A las recomendaciones de hacer ejercicio, comer bien, no fumar y controlar el estrés para mantener un buen estado de salud debería sumarse la de reír a carcajadas todos los días.
La risa pone a funcionar más de 400 músculos, aumenta la capacidad pulmonar, oxigena los tejidos, baja la presión sanguínea, alivia el estreñimiento, libera adrenalina, mejora la autoestima y aleja el estrés.
Es muy simple: si usted se ríe, libera endorfinas, que son sustancias naturales amigables producidas por el cerebro -más fuertes que la heroína y la morfina, pero sin los efectos indeseables-, que calman el dolor, generan sensación de bienestar, mantienen la elasticidad de las arterias y alivian la ansiedad, entre otras cosas.
También estimula desde el hipotálamo (glándula) a las hormonas. Se cree, además, que actúa sobre el timo (uno de los controles centrales del sistema inmunológico) y estimula las defensas del cuerpo y, como si fuera poco, reduce el cortisol, bajando el nivel de estrés.
Mejora el flujo de sangre
Hace apenas unos días, investigadores de la Universidad de Maryland encontraron que ver películas cómicas mejoraba en más de 20 por ciento el flujo de sangre por las arterias, frente a lo cual Michael Millar, jefe de cardiología preventiva, no dudó en reconocer que la risa disminuía el riesgo de sufrir ataques al corazón. “Treinta minutos de ejercicio, tres veces a la semana, y 15 minutos diarios de risa genuina son la mejor terapia para el sistema cardiovascular”, aseguró.
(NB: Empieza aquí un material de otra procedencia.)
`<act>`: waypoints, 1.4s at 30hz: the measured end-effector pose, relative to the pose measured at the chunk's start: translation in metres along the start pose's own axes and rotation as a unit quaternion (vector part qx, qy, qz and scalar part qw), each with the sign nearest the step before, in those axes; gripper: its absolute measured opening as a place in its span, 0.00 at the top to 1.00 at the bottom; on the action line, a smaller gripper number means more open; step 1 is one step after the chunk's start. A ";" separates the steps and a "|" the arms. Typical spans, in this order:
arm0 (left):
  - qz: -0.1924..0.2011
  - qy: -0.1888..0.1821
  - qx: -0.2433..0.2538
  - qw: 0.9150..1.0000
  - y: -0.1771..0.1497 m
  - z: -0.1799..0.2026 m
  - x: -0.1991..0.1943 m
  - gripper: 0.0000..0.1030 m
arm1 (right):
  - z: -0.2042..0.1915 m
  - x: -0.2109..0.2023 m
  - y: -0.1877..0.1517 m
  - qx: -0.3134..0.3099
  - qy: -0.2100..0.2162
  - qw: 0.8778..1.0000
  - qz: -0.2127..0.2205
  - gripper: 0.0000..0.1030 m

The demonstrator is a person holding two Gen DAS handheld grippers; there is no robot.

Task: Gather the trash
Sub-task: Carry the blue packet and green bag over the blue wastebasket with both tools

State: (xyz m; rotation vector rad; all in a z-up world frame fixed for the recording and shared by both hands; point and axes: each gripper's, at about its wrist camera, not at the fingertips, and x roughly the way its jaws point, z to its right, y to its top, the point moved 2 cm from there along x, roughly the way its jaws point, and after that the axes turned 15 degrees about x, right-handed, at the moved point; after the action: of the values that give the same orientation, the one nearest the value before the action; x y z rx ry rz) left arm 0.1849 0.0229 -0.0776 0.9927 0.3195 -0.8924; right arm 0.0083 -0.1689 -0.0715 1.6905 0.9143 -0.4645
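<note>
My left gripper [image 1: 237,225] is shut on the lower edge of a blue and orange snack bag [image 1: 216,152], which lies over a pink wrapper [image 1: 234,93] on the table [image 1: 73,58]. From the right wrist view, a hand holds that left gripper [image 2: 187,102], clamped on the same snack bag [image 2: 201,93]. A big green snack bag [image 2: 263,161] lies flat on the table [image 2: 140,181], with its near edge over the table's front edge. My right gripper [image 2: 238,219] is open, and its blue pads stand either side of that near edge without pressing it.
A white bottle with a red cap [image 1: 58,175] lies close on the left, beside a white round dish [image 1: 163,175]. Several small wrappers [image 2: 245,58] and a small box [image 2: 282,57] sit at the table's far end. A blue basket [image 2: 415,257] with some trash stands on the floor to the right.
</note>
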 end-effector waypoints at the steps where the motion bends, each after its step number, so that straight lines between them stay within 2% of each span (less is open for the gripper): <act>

No es en broma. Investigadores del Instituto de Neurología de Londres y de la Universidad de York, en Toronto (Canadá), publicaron un estudio en la revista Nature Neuroscience acerca del sitio exacto del cerebro en el que un chiste o una situación se transforman en risas y carcajadas.
Se concluyó que este se ubica en la corteza prefrontal del cerebro (es decir, detrás de la frente); en otras palabras, es el área a la que hay que sonreírle por nuestro sentido del humor.
Otros estudios también calculan que los niños ríen alrededor de 200 veces al día, mientras que los adultos solo lo hacen entre 15 y 20, y no por incapacidad, sino por pura falta de motivación y por exceso de problemas.
A ellos los especialistas recomiendan sonreír con más frecuencia. Esto libera tensión y relaja la musculatura de la cara. Claro está que si cuesta lograrlo de manera natural, esta debe ser forzada hasta que se contacte con la real, hasta llegar a la carcajada. Dos momentos de risa genuina al día, preferiblemente al levantarse y antes de acostarse, son una buena dosis.
Sonreír es un asunto serio
Los efectos de la risa, el buen humor y la felicidad no deben ser tomados como un asunto superficial.
En distintos momentos de la historia, hasta los pensadores más reconocidos han dedicado sus reflexiones a este tema. Entre ellos se cuentan Aristóteles, Sigmund Freud, Immanuel Kant, Thomas Hobbes, Friedrich Nietzsche y Oscar Wilde.
Sus beneficios comprobados son la base de lo que hoy se conoce como risoterapia, con la cual se intervienen enfermedades muy serias.